Quiggs pointed to himself.

It nodded and rocked. “Ka… Ka... Ka…”

Qu… Qu… Quiggs . It was trying to say his name.

Quiggs shook off the shock. This was his Beau transitioning. All the yellow oozing wasn’t good. He needed fluids and food—lots, if he was still starving after eating eight goats.

“For fuck’s sake, people, it’s Beau! The transition’s burning him up. He’s starving. Bring food and buckets of water. And someone needs to hook up a hose and spray down the cell.”

Men reached into their pockets. They tossed fruit, cheese, nuts, jerky through the bars.
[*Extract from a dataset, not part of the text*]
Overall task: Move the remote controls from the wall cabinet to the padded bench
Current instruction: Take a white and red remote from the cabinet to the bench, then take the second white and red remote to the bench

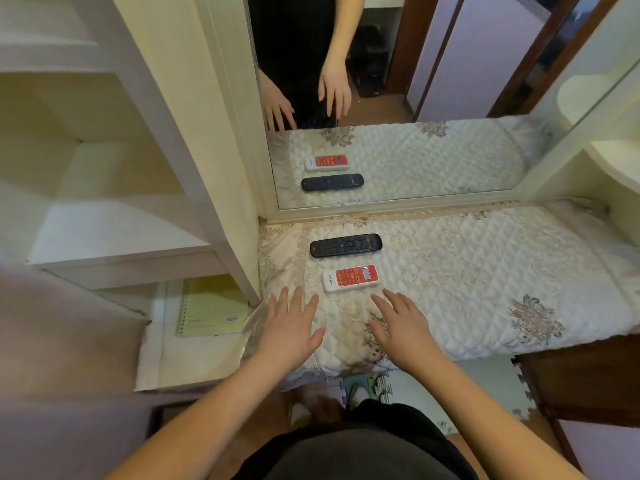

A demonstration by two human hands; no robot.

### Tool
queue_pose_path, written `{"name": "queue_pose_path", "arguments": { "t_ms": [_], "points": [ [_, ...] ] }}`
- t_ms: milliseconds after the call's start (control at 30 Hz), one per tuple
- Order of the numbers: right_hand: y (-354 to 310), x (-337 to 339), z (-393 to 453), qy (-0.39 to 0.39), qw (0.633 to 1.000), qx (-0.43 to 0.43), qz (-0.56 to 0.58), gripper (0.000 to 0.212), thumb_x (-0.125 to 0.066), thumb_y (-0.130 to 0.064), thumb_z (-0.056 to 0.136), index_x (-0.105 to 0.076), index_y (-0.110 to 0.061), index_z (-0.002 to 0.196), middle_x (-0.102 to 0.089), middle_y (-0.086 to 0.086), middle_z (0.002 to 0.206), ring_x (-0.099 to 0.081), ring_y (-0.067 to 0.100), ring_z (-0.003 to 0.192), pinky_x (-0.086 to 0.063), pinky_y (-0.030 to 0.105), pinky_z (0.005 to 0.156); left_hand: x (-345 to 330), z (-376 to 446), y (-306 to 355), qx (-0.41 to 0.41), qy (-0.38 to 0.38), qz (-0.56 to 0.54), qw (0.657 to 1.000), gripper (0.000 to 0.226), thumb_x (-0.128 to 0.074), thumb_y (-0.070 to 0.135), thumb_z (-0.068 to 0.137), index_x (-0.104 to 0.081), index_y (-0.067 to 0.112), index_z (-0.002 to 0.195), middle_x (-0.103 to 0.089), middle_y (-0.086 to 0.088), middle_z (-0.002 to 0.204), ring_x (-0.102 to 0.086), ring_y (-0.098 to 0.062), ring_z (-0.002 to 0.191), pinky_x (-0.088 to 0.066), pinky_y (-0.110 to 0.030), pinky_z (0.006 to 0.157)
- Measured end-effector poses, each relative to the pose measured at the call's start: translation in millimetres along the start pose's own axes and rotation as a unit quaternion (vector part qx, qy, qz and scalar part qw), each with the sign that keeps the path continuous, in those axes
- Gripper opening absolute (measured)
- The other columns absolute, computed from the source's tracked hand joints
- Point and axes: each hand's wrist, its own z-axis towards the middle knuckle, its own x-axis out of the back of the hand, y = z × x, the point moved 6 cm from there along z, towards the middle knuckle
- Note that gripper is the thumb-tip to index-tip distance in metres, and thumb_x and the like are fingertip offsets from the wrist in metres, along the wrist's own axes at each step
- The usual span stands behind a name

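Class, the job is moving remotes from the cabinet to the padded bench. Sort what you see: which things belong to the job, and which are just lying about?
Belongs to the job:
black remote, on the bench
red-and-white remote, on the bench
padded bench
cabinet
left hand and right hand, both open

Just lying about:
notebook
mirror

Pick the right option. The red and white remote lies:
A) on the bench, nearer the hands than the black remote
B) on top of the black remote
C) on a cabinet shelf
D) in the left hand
A: the red and white remote lies on the quilted bench, apart from the black remote and just beyond the open hands.
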Motion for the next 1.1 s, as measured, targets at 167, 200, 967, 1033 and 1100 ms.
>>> {"name": "queue_pose_path", "arguments": {
  "t_ms": [167, 200, 967, 1033, 1100],
  "points": [
    [0, 1, -16, 0.005, 0.999, 0.026, -0.022, 0.085, -0.002, -0.06, 0.077, -0.033, -0.024, 0.147, -0.026, 0.004, 0.157, -0.018, 0.027, 0.145, -0.02, 0.041, 0.115, -2, -19, 4, 0.0, 0.018, 0.018, 1.0, 0.071, -0.016, 0.059, 0.091, -0.009, 0.024, 0.152, -0.008, -0.009, 0.161, -0.002, -0.031, 0.148, -0.005, -0.054, 0.117],
    [1, 0, -18, 0.003, 0.999, 0.031, -0.024, 0.082, -0.003, -0.059, 0.079, -0.032, -0.025, 0.147, -0.025, 0.004, 0.157, -0.018, 0.026, 0.145, -0.019, 0.041, 0.116, -2, -23, 4, 0.006, 0.022, 0.018, 1.0, 0.073, -0.012, 0.06, 0.089, -0.01, 0.025, 0.152, -0.008, -0.009, 0.161, -0.002, -0.032, 0.148, -0.005, -0.054, 0.117],
    [45, -8, -110, 0.053, 0.961, 0.25, -0.109, 0.058, -0.045, -0.037, 0.086, -0.048, -0.013, 0.138, -0.052, 0.012, 0.139, -0.05, 0.034, 0.127, -0.042, 0.047, 0.104, -17, -148, 124, 0.157, 0.084, 0.037, 0.983, 0.066, -0.037, 0.057, 0.085, -0.044, 0.023, 0.14, -0.043, -0.012, 0.148, -0.039, -0.039, 0.135, -0.033, -0.062, 0.103],
    [33, -10, -115, 0.054, 0.954, 0.272, -0.117, 0.057, -0.049, -0.037, 0.086, -0.048, -0.013, 0.138, -0.052, 0.012, 0.14, -0.049, 0.034, 0.128, -0.04, 0.048, 0.104, -20, -165, 120, 0.184, 0.084, 0.041, 0.978, 0.066, -0.036, 0.057, 0.086, -0.042, 0.023, 0.142, -0.043, -0.011, 0.148, -0.039, -0.038, 0.135, -0.032, -0.061, 0.104],
    [17, -13, -122, 0.048, 0.945, 0.3, -0.121, 0.057, -0.046, -0.038, 0.088, -0.047, -0.013, 0.139, -0.051, 0.011, 0.14, -0.047, 0.034, 0.129, -0.039, 0.048, 0.105, -23, -183, 113, 0.218, 0.085, 0.04, 0.971, 0.067, -0.036, 0.057, 0.086, -0.041, 0.023, 0.143, -0.043, -0.011, 0.148, -0.037, -0.035, 0.137, -0.029, -0.062, 0.106]
  ]
}}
Beau scrambled on all fours and devoured every scrap.

Brooke stepped up beside him, careful to stay behind the yellow line. “Look at him,” Quiggs said. “He’s eating fruit. Mature ferals are strictly meat eaters.”

“He went after your neck,” Brooke reminded him.

“He swiped his tongue on my neck. That’s Beau’s way to show affection. He remembers me. I need to get inside to help him.”

When Quiggs moved toward the bars, Brooke yanked him back. “Stay behind the line. The transition’s not over.”

“I can’t stand out here and watch him suffer. He’s my friend.”

“He’s as likely to eat you as to shake your hand. We’ll keep feeding him and let the doctors study him. But don’t get attached. The law exterminates ferals.”

Quiggs studied the ears and skull. Those slanted green eyes shone with intelligence. “Look at his head. Beau’s transitioning into a human.”

“The doctors will decide what he becomes.” Brooke squinted at the prisoner. “What a waste. He was a damn fine herder when he was a runt.”